Вон лежит у стены в полузадернутом на «молнию» коробе кубок Серебряного Джона — взять бы кувалду и расплющить его в блин. Выяснилось, что раздражение и усталость куда более живучи, нежели раскаяние. Я обокрал Эдгара, думал Эрликон, и в итоге ничего не получил, но черт с тобой, Эдгар Баженов, мне тебя не жалко, мне и самого себя не жалко.
Кто выиграл, так это Бэклерхорст. Его недоброжелатели в «Дассо» полетели, как пешки с доски; пожал руку, чек с астрономическим гонораром, специальная премия, что-то там от летной ассоциации и заполненный контракт на чемпионат мира — Эй-Ти-Эй. Феодал чувствовал себя в атмосфере журналистского психоза как нельзя лучше. Черт с тобой, Шелл, будущий президент «Дассо».

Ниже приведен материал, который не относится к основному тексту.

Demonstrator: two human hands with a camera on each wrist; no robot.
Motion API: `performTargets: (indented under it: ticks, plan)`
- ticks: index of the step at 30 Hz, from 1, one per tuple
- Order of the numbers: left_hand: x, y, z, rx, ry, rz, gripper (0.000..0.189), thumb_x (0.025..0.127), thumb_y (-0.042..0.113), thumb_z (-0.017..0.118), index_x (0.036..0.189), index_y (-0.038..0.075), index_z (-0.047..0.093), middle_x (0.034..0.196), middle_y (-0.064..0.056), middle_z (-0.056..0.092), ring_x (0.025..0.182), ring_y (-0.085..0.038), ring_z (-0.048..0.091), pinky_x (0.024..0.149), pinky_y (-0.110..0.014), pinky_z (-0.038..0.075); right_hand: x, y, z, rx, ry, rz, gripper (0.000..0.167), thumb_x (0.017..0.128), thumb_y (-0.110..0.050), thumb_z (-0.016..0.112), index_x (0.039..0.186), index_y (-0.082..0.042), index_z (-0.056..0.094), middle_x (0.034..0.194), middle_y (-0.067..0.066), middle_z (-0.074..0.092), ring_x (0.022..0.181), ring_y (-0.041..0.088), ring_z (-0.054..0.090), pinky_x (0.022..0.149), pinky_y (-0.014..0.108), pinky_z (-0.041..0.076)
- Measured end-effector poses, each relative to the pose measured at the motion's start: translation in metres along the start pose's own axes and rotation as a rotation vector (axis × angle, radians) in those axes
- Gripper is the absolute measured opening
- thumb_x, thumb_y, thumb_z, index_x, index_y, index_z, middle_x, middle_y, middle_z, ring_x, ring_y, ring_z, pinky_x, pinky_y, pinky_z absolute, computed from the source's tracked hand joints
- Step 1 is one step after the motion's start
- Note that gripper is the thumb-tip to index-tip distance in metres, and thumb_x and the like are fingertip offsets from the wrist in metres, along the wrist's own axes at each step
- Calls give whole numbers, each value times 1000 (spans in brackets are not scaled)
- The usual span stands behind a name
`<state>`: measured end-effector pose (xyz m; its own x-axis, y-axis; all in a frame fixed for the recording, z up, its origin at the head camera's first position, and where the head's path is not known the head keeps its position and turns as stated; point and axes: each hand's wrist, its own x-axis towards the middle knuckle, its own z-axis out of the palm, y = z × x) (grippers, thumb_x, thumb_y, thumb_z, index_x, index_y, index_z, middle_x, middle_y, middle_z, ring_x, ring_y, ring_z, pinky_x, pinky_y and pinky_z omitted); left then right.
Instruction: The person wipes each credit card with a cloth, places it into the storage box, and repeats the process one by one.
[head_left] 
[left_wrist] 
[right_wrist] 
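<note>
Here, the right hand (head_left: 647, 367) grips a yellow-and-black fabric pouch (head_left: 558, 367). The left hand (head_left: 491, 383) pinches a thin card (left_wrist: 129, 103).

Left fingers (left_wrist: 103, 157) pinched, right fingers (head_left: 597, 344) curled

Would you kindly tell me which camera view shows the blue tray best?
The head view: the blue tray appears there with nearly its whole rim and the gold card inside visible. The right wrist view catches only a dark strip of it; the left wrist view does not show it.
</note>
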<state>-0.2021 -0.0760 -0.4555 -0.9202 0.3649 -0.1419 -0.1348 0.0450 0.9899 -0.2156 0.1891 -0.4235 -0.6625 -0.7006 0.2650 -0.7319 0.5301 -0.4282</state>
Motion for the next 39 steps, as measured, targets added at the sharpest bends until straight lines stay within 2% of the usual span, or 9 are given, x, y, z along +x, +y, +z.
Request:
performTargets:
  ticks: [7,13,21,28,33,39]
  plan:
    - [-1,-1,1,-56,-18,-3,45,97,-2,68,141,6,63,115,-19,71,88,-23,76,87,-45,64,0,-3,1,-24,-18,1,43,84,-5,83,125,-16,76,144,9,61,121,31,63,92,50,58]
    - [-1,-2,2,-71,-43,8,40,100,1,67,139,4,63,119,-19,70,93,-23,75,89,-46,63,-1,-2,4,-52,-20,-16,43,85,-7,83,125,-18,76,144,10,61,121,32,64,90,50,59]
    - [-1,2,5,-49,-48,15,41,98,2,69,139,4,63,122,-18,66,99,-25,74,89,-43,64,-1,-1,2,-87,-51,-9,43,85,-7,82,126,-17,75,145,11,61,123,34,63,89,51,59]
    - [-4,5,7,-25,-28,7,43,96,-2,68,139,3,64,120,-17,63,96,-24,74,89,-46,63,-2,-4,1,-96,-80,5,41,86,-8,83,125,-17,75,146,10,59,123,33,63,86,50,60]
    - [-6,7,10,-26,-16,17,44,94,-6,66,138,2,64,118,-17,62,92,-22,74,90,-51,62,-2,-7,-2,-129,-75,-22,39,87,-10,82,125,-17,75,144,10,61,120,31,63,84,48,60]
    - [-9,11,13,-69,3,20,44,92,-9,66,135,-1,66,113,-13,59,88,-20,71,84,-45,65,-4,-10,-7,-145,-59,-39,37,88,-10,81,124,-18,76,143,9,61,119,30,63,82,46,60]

Выиграл Кромвель — маршал развлекся на всю катушку. Загипсованный Баженов сказал репортерам: «Для меня он, — со зловещей двусмысленностью Эдгар не назвал имени, — всегда был лучшим пилотом за всю историю, и я никогда не нуждался в доказательствах его мастерства — даже в таких».
Вот они и выиграли. А на его долю выпали отупение, раздражение да необходимость отругиваться от журналистов. Эрлен так и не сказал им ни единого слова. В его положении следовало запить, но от спиртного ему становилось откровенно плохо.

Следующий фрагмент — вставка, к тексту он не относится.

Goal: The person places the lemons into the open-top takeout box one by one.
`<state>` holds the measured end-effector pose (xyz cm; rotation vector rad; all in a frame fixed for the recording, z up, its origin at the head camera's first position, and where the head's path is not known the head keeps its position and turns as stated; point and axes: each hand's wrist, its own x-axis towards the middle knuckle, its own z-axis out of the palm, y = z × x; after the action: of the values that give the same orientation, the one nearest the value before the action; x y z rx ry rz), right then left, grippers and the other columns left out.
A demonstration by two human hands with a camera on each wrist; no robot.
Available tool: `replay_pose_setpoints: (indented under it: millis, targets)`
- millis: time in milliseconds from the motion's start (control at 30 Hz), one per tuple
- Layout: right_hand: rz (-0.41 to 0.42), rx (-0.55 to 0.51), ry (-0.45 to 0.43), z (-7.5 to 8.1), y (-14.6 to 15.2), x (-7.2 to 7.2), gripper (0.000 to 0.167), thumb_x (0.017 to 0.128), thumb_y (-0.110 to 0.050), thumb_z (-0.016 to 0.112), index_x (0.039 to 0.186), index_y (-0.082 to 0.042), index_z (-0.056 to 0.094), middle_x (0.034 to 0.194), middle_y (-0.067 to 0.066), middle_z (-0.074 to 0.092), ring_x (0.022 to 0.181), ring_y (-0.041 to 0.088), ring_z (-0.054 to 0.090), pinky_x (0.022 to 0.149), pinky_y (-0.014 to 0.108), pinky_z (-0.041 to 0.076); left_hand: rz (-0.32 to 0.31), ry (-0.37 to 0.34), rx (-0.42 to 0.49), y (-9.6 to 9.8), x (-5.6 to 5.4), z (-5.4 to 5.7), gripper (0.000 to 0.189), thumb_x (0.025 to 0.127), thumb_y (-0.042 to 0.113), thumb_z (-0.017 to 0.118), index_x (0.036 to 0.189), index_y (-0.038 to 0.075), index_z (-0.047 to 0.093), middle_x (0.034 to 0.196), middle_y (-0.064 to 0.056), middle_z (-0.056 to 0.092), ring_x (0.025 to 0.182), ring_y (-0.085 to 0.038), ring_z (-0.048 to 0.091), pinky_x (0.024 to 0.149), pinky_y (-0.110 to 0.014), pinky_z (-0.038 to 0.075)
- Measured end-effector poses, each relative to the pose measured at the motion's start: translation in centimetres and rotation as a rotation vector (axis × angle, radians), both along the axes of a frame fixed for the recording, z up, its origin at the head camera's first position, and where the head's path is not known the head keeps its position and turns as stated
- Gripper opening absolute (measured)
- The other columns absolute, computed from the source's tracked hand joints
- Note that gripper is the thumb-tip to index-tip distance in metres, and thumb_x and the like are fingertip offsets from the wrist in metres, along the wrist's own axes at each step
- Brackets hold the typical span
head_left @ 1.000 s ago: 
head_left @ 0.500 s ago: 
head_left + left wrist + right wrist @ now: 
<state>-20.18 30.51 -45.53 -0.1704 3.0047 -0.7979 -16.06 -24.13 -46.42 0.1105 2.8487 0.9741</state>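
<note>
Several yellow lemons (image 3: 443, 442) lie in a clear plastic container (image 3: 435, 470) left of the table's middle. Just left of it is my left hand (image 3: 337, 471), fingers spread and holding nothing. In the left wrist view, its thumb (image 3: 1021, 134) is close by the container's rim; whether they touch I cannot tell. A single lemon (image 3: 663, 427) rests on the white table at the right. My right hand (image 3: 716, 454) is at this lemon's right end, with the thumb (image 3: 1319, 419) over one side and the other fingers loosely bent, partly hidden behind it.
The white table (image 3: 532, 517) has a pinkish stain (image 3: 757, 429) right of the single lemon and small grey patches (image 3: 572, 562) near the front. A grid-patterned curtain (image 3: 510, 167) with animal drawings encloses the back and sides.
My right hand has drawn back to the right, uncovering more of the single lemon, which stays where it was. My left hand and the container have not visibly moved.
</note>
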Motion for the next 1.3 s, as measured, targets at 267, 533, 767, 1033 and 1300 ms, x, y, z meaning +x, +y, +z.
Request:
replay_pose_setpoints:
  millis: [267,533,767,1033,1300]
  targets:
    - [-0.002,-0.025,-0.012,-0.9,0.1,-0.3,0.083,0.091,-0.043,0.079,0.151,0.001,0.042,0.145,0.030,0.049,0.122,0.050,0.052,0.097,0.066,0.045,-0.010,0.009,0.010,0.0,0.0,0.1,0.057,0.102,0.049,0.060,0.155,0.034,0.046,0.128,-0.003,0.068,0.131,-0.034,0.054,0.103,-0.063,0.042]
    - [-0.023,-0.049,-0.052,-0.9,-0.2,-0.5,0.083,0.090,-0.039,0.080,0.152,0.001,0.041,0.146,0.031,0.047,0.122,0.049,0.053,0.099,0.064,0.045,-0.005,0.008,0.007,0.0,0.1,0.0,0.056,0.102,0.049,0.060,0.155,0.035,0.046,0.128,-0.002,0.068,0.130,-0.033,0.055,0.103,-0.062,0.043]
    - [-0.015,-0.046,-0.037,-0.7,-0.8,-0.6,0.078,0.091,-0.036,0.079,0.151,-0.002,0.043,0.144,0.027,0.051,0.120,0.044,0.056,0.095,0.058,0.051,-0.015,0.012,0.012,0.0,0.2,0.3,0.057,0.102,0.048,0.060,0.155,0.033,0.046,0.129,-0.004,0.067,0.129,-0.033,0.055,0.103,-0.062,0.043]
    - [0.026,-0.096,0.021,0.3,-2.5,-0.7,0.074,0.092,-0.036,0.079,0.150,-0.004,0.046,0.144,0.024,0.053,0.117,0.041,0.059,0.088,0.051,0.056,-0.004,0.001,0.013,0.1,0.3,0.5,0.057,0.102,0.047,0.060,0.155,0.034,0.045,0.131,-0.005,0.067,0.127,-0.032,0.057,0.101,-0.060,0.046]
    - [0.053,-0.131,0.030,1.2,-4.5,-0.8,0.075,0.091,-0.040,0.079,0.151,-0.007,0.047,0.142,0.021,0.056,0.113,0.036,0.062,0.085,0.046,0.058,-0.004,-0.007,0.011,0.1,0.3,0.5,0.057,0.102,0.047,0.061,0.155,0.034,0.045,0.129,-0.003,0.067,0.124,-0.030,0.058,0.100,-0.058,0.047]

Зато Дж. Дж. и Вертипорох, и не без участия Шейлы, своего не упустили и, начиная прямо с «Терминала», ударились в дичайший загул. В корабль рейсом на Стимфал механика занесли на носилках, да и пребывавший с ним в контакте маршал тоже слегка расплылся и несколько утратил человеческий облик в схватке с зеленым змием. Эрликон грустно следовал за отяжелевшими товарищами — он еще не мог решить, куда ему лететь, а в Стимфале, как он знал, у Шейлы были какие-то дела. Всех троих, как и в том, первом полете с Земли, поместили в госпитальном отсеке — Эрлен попросил, ему ныне отказа ни в чем не было, а Одихмантий нуждался в медицинском контроле по причине близости к белой горячке. Эрликон заглянул навестить очумелый экипаж, и тут у них с маршалом состоялся один из самых странных и неприятных разговоров.